_Work item_.
Figure out how many lines in the records below hold the string "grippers". That number alone is the answer.

BEGIN Input material

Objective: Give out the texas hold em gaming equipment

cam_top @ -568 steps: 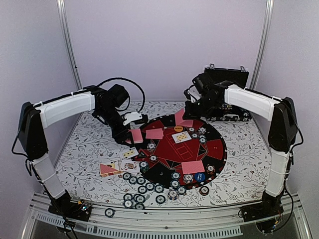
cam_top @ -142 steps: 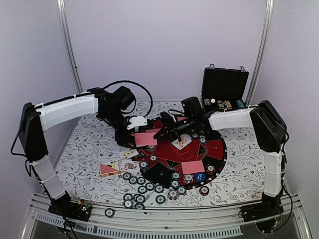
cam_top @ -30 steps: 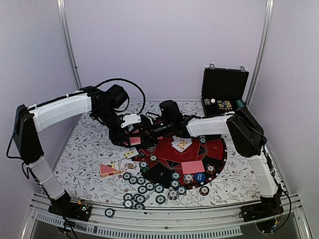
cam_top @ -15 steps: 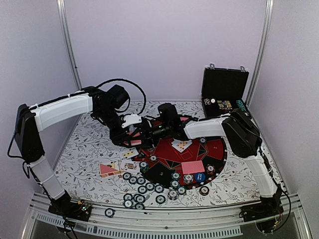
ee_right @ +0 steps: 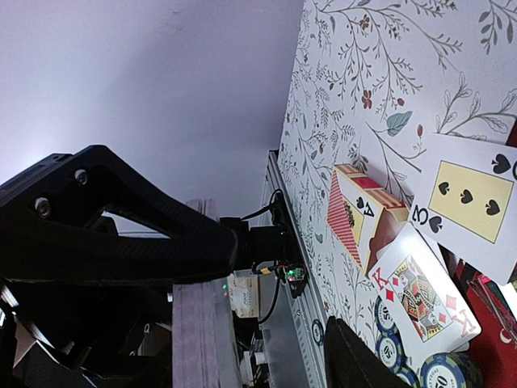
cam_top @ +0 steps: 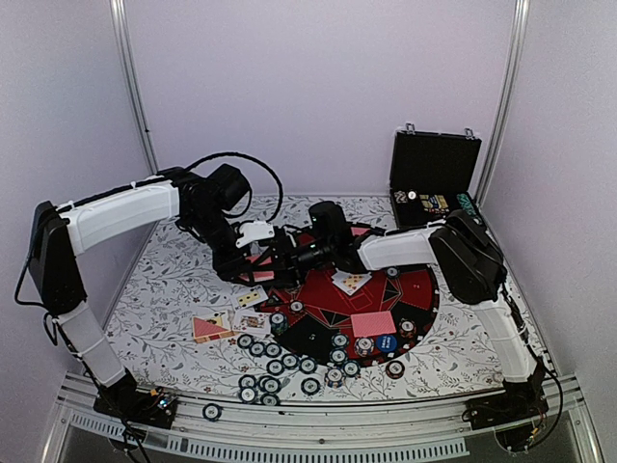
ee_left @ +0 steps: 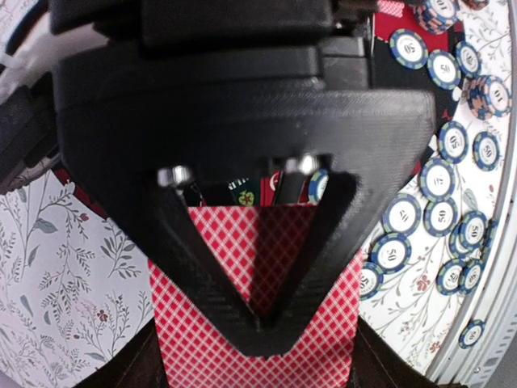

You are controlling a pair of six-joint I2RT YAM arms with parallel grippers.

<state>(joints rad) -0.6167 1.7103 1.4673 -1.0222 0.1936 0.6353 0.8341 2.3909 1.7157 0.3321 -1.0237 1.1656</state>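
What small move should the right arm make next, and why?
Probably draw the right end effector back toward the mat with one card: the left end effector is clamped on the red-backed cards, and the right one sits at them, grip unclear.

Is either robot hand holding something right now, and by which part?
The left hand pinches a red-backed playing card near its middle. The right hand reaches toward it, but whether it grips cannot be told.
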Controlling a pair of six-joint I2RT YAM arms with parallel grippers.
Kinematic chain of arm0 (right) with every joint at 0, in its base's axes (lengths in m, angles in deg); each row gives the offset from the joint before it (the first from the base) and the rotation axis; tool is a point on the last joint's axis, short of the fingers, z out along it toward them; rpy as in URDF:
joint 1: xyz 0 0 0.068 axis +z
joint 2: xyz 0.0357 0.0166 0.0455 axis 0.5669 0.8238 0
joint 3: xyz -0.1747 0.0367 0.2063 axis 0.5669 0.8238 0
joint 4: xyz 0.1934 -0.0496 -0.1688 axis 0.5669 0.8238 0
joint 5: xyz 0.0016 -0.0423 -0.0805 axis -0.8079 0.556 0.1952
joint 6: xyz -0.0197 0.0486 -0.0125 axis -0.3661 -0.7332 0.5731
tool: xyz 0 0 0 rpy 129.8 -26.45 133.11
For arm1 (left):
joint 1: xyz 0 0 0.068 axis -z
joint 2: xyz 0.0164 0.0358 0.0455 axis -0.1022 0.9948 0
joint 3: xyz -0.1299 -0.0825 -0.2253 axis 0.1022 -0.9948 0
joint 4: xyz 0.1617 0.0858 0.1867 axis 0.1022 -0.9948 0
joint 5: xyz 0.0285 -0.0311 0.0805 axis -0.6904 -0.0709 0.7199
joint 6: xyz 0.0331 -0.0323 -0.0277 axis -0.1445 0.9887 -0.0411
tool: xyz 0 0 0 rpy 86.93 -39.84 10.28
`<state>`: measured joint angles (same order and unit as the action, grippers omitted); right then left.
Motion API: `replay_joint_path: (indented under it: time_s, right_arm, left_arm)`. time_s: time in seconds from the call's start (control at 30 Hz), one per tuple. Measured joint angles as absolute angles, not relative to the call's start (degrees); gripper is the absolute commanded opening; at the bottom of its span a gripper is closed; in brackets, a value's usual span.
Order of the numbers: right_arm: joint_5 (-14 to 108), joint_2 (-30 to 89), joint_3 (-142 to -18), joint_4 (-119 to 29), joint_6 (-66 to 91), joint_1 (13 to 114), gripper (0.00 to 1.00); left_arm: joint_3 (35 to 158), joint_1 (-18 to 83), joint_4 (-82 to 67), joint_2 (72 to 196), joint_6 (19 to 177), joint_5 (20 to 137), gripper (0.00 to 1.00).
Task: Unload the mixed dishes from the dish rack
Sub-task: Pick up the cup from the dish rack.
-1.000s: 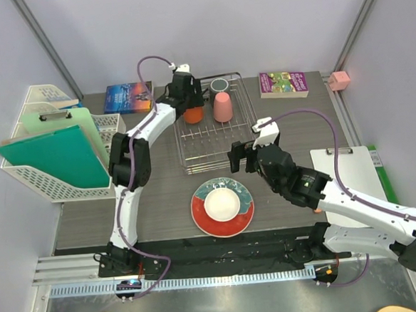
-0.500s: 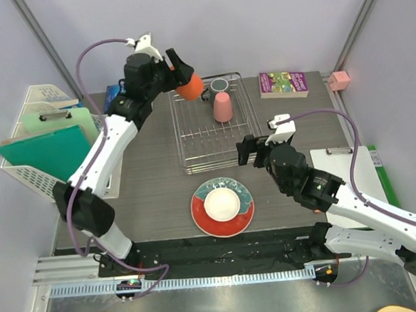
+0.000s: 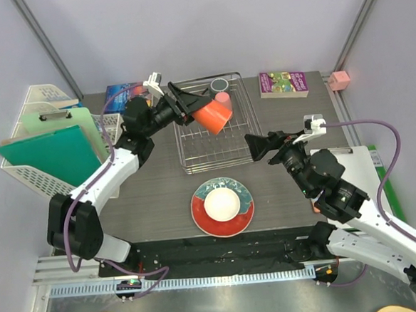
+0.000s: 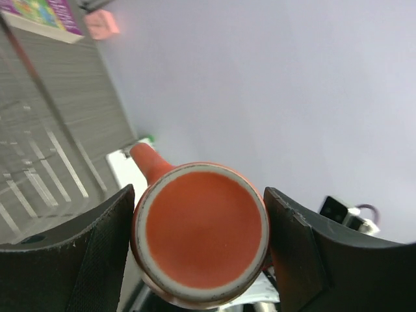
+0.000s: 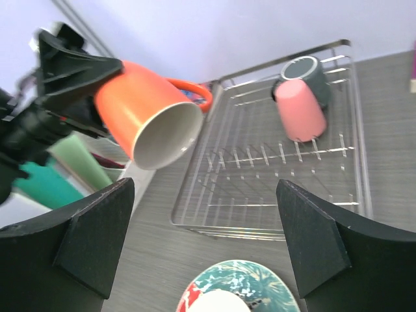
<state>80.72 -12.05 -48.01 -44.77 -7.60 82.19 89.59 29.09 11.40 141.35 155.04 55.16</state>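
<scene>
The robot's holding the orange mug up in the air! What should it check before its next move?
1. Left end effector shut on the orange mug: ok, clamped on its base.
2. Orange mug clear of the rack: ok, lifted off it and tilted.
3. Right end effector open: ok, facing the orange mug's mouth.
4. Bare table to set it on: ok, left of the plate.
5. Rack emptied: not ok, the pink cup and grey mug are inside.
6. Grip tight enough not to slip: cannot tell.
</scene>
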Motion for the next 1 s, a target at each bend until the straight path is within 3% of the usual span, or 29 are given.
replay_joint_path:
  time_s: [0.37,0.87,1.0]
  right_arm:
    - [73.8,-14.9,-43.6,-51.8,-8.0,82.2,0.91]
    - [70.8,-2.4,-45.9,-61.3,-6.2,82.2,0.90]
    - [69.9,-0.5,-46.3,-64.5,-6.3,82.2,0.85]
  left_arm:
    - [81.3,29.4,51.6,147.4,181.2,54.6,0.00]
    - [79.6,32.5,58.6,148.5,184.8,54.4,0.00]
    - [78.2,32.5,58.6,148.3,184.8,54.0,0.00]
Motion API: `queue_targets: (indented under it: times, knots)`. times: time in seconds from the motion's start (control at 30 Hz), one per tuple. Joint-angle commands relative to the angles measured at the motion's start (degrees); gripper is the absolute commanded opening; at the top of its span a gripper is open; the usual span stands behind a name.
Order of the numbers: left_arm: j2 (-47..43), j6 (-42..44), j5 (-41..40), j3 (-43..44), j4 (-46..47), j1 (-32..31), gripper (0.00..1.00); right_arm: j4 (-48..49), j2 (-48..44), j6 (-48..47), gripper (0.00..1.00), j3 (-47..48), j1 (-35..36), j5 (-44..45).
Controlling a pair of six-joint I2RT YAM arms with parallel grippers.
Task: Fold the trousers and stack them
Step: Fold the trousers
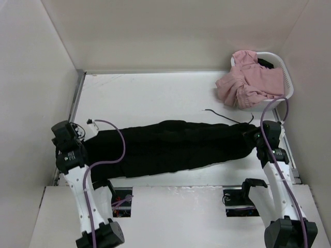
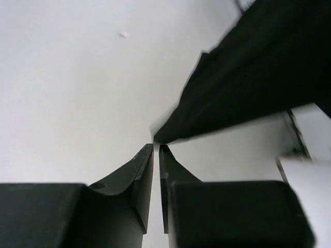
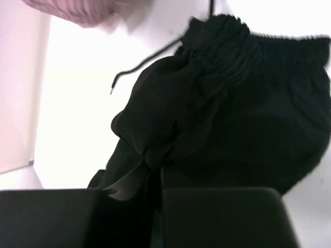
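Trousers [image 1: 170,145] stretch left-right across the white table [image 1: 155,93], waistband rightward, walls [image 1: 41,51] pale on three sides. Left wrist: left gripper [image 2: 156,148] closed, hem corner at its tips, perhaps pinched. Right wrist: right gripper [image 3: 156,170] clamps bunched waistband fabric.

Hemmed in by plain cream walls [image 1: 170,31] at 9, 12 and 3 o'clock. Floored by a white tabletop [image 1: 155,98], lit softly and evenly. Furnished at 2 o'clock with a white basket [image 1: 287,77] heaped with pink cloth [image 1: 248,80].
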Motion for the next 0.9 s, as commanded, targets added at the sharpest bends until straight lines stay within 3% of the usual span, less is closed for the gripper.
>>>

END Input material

_Exercise answer_.
4